Are you old enough to remember life in the Stone Age? Of course, the Stone Age is that period of time where humanity had to survive without smartphones. Yes, those were hard times! How did we make it without smartphones and their gazillion wonderful apps? Well, alongside all the wonderful apps are some apps that are not only unhelpful, but they’re also downright terrible.
Sign Translator Gives Very Wrong Information
Word Lens is believed to be the future of translation software. With Word Lens, understanding something written in a foreign language is as simple as focusing your smartphone’s camera on it, then the app instantly translates the words. You never have to bother with gaining a rudimentary understanding of a foreign language, and you get to be the pretentious tourist who holds his smartphone up to literally everything in his path. A win-win, right?
The problem is: There are many, ranging from comical broken English to misinforming you about traffic laws.
The app author admits that he didn’t consult anyone fluent in Spanish while creating the app or designing the demonstration video. The other big problem is that it attempts to translate individual words instead of phrases in context. Using Bing to translate something reveals that translating word by word shouldn’t be used to inform you about important things like safety regulations, medicine labels, or ordering food.

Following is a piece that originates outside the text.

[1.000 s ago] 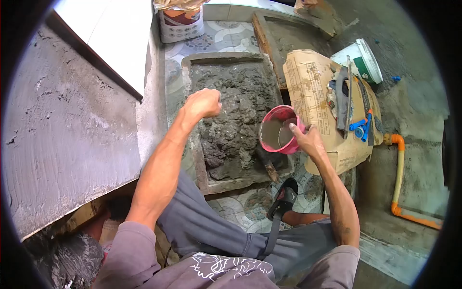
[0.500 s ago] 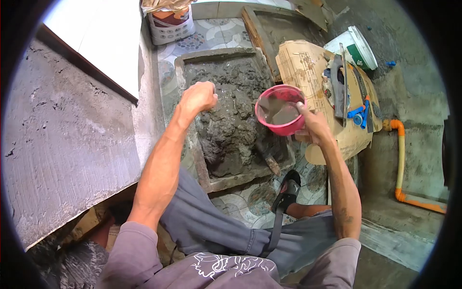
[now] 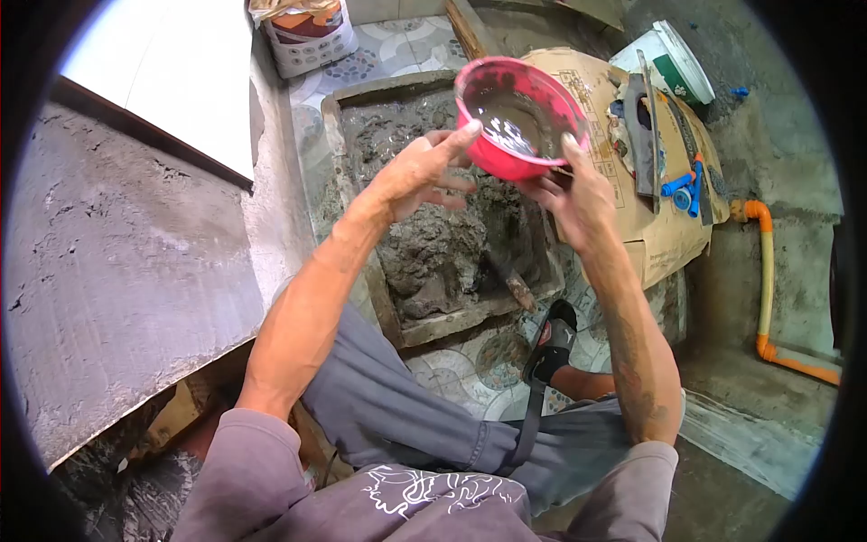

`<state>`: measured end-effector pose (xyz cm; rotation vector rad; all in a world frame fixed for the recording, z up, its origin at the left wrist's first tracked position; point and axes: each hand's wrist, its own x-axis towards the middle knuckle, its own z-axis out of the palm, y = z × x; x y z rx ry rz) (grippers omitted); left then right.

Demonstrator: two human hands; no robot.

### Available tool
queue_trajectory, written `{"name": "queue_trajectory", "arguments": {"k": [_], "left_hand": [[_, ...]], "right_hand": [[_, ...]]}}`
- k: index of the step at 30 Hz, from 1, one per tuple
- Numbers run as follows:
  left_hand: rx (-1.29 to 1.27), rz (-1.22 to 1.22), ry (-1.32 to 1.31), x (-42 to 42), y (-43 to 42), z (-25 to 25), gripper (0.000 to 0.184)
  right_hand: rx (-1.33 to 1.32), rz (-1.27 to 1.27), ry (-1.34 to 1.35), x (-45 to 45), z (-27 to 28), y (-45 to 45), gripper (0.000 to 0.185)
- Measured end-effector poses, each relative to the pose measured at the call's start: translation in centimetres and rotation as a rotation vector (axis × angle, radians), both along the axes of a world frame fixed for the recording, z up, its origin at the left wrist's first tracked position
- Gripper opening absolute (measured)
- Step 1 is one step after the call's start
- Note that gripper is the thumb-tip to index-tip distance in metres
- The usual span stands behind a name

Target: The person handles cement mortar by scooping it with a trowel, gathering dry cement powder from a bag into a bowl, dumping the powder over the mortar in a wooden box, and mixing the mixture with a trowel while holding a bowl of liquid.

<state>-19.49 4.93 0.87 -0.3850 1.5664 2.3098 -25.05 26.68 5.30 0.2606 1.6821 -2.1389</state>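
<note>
A round pink plastic bowl (image 3: 506, 161) is raised over the far right part of the mortar and tilted so its inside faces me. Grey watery liquid (image 3: 519, 126) lies in it, with a bright reflection. My right hand (image 3: 582, 194) grips the bowl's near right side, thumb at the rim and fingers underneath. At the left side, my left hand (image 3: 424, 172) has its thumb against the bowl; its other fingers are loosely spread below. Beneath is wet grey mortar (image 3: 433, 257) in a shallow rectangular tray (image 3: 388, 312). A tool handle (image 3: 515, 285) sticks out of the mortar.
A filled bag (image 3: 312, 41) stands at the far left. On the right, cardboard (image 3: 650, 257) carries blue-handled tools (image 3: 691, 194) and a metal trowel-like tool (image 3: 643, 135). Behind it a white bucket (image 3: 677, 63) lies tilted. An orange pipe (image 3: 768, 280) runs along the right wall.
My right hand has lifted the pink bowl up and left, tilting it toward me. My left hand has come from above the mortar to the bowl, its closed fingers now spread.
</note>
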Motion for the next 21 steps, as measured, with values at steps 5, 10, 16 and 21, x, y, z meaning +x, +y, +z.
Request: {"name": "queue_trajectory", "arguments": {"k": [5, 10, 16, 21], "left_hand": [[0.111, 0.241, 0.111, -0.1, -0.2, 0.1, 0.078], [0.144, 0.324, 0.144, 0.4, -3.3, -0.5, 0.071], [0.004, 0.421, 0.134, 0.4, -6.3, -1.5, 0.068], [-0.043, 0.445, 0.141, 1.1, -7.6, -1.6, 0.066]], "right_hand": [[0.031, 0.072, 0.085, 0.2, -1.2, -3.1, 0.059], [1.049, 0.519, 0.244, 1.7, -10.3, 4.1, 0.078], [1.557, 0.914, 0.478, 9.5, -24.4, 10.1, 0.063], [1.699, 0.951, 0.497, 8.3, -17.9, 7.8, 0.05]]}}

Electronic Key App Turns Smartphones into Lock Picks
Opening doors is SOOOOO difficult! Fortunately, KISI plans to use smartphone technology to ease the burden.

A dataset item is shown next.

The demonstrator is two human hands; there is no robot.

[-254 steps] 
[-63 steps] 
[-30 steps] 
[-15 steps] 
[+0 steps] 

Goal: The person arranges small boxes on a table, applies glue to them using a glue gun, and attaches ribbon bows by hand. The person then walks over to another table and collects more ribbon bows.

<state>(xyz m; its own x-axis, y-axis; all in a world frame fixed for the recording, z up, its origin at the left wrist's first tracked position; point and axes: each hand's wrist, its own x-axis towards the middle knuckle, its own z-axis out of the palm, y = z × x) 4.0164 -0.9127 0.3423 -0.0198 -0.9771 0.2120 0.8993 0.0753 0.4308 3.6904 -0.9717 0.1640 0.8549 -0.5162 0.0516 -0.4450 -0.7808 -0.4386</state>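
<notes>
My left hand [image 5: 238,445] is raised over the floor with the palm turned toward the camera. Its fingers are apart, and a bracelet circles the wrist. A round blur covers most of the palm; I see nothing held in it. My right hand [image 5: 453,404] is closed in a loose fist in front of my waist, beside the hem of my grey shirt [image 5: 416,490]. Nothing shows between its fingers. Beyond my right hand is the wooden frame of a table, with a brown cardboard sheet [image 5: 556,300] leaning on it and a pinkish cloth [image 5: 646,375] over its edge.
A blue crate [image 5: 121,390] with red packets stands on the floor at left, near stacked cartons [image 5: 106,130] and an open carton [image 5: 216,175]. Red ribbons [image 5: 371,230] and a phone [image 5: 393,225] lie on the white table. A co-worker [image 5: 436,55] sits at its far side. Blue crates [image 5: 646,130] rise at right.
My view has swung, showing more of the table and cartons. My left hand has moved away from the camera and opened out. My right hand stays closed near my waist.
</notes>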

The KISI digital key app relies on an electronic interface between your phone and your locked doors, eliminating the need for keys. If someone wants to enter your home while you’re away, you use your phone to activate the app. KISI co-founder Maximilian Schuetz boasted to the BBC, “You can be in Bermuda and give someone access in New York.” You can also give friends or family access via their own smartphones, avoiding the major inconvenience of requesting permission to enter.
The problem is: Well, the people likely to lose their keys might also be just as likely to misplace their phone. But they’re being asked to pay hundreds of dollars to solve a problem that could be solved with a biker key chain that clips onto your belt loop.
Consider the risk of opening your door remotely while you’re not in a position to verify who’s actually in front of it. Since the app can enable other smartphone users to unlock your doors, any person with clearance can unlock your door from virtually anywhere. Want your mom to feed the cat while you’re away? How long did it take her to learn to send intelligible texts once she reluctantly traded in her flip phone? Now, you’re trusting her to have your digital door un-locker bopping around inside her huge purse? Further, consider that smartphones are becoming the primary target for hackers.
Cry Translator Makes You Guess How to Soothe Your Sobbing Baby
Becoming a new parent is tough. The only language Tiny You speaks is scream. Oh God, the baby’s crying! Is he hungry? Is his diaper full? Did he swallow my car keys? All crying sounds the same. What can you do?
Introducing the Cry Translator app. It boasts that after analyzing just ten seconds of recorded crying, it can tell you exactly what your baby wants or needs. Amazing!
The problem is: For one, it has a one-star rating on iTunes. For two, all of the “reviews” by reputable tech sources are just parroting the developer’s product announcement. Everyone’s quite keen on announcing that the app exists, but no one claims it actually works – except for Dr. Antonio Portugal Ramirez, whose clinical pediatric research determined that the app’s suggestions are 96 percent accurate. But he happens to be the leader of the app’s development.
Reviews of the app report that recording the same cry twice often results in completely different results, or that the app encourages users to overfeed their babies or change their diapers at apocalypse-inducing rates. So at worst the thing is giving outright incorrect parenting advice; at best it’s using your iPhone as an unnecessary middleman for the natural instincts/guesswork you already have. We recommend just following the old “try everything until something works” method that worked for your parents.
Bird Song Apps Mess with the Birds
Birds are nature’s most annoyingly egocentric celebrities. We struggle for the perfect picture, and they ignore us. They won’t hold still for even one second. They focus on their own selfish need to feed themselves without becoming someone else’s food.
But now, thanks to the lovely people at places like iSpiny, bird-watchers can download apps that play various types of bird song. This helps you learn how to differentiate songbirds based on their calls. It didn’t take long for bird lovers to figure out that these apps, combined with the high-tech “volume” feature of many smartphones, doubled as the perfect way to say, “Hold still!” Bird-watching has never been easier.
The problem is: Easier doesn’t always equate to better, at least according to the wildlife experts who came forward to tell people to put away their phones, lest they usher in an ornithological apocalypse.
Birds use their songs to communicate with each other, and humans blasting that noise all willy-nilly causes serious confusion inside their little bird brains. Consequences of this include causing birds to refuse to feed their young, relocate their nests, or forget to nest entirely, or even get themselves eaten by predators when the apps lure them out from their hiding places.
The worst is that the apps can act as a sort of anti-aphrodisiac. Birds may unable to mate, as they interpret the phone noises as other mating birds invading their territory. And that leads them to aggressively approach the phone bearers. Yes, humans have discovered a misuse for a phone app so stupid that it makes birds want to physically fight.